Journal Mol Cell Biol

Specialty Cell Biology

Date 2003 Aug 15

PMID 12917338

Citations 92

Authors

Chenguang Wang

Nagarajan Pattabiraman

Jian Nian Zhou

Maofu Fu

Toshiyuki Sakamaki

Chris Albanese

Zhiping Li

Kongming Wu

James Hulit

Peter Neumeister

Phyllis M Novikoff

Michael Brownlee

Philipp E Scherer

Joan G Jones

Kathleen D Whitney

Lawrence A Donehower

Emily L Harris

Thomas Rohan

David C Johns

Richard G Pestell

Affiliations

Soon will be listed here.

Abstract

The cyclin D1 gene is overexpressed in human breast cancers and is required for oncogene-induced tumorigenesis. Peroxisome proliferator-activated receptor gamma (PPAR gamma) is a nuclear receptor selectively activated by ligands of the thiazolidinedione class. PPAR gamma induces hepatic steatosis, and liganded PPAR gamma promotes adipocyte differentiation. Herein, cyclin D1 inhibited ligand-induced PPAR gamma function, transactivation, expression, and promoter activity. PPAR gamma transactivation induced by the ligand BRL49653 was inhibited by cyclin D1 through a pRB- and cdk-independent mechanism, requiring a region predicted to form an helix-loop-helix (HLH) structure. The cyclin D1 HLH region was also required for repression of the PPAR gamma ligand-binding domain linked to a heterologous DNA binding domain.
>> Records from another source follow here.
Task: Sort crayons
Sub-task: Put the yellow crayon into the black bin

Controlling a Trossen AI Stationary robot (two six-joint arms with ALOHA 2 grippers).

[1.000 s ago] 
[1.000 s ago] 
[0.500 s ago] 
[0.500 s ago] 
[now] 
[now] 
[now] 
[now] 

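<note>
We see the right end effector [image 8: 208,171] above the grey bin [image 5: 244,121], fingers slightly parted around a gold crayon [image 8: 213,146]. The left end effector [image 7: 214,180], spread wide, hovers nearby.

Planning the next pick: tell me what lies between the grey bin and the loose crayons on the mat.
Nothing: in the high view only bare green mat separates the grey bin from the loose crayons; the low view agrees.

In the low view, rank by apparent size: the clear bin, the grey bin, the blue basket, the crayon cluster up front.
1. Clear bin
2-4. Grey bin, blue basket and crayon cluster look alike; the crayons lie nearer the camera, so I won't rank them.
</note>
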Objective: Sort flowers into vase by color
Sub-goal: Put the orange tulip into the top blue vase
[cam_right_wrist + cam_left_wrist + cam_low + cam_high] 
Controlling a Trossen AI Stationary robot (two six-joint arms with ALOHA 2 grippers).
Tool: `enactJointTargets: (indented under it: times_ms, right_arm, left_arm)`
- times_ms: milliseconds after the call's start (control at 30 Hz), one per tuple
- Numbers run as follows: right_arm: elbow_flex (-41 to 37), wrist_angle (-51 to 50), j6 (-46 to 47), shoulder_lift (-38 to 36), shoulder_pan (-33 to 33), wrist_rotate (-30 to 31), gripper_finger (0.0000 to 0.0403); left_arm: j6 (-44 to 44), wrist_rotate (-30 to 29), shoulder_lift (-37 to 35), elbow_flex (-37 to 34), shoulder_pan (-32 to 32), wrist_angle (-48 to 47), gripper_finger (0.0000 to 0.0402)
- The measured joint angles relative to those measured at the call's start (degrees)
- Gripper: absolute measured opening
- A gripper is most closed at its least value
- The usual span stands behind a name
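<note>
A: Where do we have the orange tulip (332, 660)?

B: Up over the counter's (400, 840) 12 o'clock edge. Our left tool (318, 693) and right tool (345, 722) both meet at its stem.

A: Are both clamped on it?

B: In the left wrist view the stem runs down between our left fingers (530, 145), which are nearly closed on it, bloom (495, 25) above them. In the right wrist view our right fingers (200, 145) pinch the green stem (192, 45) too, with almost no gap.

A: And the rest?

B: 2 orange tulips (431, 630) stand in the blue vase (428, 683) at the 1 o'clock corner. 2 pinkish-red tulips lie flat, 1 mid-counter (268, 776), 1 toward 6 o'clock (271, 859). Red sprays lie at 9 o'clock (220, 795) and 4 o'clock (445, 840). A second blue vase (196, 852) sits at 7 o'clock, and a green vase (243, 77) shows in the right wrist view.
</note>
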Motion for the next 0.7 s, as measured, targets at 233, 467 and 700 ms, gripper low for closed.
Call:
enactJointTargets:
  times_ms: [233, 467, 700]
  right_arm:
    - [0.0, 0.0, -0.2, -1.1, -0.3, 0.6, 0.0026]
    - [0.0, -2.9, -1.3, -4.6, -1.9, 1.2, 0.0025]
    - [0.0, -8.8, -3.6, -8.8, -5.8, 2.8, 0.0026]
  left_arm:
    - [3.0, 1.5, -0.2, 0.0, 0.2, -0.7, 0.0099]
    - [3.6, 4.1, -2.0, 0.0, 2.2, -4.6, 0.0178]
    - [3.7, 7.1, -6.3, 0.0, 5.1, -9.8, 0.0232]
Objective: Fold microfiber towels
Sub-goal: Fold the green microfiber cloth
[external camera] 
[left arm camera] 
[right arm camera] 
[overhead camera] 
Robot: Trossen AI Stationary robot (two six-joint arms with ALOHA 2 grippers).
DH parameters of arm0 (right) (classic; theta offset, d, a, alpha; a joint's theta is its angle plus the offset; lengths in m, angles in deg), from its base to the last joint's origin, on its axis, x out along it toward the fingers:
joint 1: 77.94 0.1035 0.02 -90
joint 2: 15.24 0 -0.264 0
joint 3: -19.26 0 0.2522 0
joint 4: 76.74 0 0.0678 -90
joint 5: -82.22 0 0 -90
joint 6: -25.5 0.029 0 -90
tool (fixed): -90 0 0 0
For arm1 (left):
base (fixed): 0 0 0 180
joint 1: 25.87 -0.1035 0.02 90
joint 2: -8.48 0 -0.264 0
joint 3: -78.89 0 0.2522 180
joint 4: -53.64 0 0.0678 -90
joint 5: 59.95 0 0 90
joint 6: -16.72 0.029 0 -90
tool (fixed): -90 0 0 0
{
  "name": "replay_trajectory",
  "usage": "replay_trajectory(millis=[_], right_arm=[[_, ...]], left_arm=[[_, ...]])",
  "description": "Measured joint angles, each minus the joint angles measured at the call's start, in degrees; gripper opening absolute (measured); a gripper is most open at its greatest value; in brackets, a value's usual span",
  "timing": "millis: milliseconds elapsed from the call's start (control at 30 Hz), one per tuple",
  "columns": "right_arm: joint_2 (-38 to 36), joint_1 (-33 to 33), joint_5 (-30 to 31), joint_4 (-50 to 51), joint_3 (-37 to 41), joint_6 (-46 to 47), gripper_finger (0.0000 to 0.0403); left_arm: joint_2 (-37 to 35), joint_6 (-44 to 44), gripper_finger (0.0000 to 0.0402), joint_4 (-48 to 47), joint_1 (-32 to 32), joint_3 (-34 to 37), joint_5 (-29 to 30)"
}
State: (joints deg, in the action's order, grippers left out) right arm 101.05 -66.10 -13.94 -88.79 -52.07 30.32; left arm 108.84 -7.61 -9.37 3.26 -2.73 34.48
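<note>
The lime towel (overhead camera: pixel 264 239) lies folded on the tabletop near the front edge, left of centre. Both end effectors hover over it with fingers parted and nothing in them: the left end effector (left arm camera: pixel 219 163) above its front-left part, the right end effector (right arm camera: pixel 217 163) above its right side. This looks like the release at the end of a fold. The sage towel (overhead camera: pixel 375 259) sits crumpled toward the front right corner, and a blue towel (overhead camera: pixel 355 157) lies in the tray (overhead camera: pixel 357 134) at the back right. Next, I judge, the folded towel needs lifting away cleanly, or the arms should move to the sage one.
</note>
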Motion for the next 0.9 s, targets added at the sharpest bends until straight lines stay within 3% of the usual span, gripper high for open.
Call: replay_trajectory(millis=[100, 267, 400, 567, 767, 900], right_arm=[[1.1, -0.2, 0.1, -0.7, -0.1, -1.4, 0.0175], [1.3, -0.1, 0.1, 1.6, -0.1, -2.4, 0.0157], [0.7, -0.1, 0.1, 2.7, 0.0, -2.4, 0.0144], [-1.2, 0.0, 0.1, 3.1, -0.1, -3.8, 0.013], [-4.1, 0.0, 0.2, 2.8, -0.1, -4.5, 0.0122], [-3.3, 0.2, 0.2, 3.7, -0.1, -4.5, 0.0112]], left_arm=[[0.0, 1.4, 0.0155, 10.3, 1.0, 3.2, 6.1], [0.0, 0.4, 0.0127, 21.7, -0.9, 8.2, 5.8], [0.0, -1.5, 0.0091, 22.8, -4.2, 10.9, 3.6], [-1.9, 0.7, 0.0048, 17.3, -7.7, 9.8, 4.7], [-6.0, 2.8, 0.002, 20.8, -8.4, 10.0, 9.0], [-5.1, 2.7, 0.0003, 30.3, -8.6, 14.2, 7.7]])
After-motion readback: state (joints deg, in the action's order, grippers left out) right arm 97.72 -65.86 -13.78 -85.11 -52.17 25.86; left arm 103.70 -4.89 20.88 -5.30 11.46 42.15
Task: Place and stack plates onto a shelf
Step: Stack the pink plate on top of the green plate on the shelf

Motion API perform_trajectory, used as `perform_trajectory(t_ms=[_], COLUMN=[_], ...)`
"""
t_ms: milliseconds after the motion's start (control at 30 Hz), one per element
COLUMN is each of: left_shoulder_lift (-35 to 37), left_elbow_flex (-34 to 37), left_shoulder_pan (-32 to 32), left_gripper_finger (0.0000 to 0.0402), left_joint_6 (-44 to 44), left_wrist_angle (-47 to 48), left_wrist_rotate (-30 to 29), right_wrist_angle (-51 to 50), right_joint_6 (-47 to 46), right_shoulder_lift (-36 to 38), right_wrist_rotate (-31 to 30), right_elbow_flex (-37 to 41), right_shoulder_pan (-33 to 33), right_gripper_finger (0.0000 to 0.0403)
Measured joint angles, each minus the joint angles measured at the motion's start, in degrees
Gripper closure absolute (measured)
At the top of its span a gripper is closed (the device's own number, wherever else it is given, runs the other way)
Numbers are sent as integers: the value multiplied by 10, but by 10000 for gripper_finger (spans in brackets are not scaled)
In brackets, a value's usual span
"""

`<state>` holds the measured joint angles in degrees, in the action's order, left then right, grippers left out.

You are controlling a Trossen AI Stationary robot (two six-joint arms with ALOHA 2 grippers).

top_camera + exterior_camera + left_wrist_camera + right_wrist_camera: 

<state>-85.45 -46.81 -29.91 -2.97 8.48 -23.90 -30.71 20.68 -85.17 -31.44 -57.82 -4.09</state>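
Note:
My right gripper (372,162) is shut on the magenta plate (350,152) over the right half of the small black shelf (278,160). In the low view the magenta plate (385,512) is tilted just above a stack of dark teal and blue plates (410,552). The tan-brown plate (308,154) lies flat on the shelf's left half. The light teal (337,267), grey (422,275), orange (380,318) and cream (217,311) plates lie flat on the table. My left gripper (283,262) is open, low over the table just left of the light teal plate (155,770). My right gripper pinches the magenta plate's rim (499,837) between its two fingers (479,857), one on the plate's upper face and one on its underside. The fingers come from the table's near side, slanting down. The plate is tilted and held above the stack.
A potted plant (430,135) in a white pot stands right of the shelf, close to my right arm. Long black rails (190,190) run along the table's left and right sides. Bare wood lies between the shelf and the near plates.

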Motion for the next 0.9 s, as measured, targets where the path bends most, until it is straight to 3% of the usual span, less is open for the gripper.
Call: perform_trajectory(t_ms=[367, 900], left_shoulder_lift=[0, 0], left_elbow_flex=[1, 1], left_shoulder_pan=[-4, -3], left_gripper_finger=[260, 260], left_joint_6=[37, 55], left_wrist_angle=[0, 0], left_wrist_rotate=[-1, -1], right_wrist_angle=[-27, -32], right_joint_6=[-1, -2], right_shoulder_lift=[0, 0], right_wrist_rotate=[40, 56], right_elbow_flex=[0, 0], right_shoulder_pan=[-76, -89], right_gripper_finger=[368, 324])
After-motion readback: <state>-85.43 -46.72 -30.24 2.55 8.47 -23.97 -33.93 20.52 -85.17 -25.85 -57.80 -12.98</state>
Adipocyte differentiation by PPAR gamma-specific ligands (BRL49653, troglitazone) was enhanced in cyclin D1(-/-) fibroblasts and reversed by retroviral expression of cyclin D1. Homozygous deletion of the cyclin D1 gene, enhanced expression by PPAR gamma ligands of PPAR gamma and PPAR gamma-responsive genes, and cyclin D1(-/-) mice exhibit hepatic steatosis. Finally, reduction of cyclin D1 abundance in vivo using ponasterone-inducible cyclin D1 antisense transgenic mice, increased expression of PPAR gamma in vivo. The inhibition of PPAR gamma function by cyclin D1 is a new mechanism of signal transduction cross talk between PPAR gamma ligands and mitogenic signals that induce cyclin D1.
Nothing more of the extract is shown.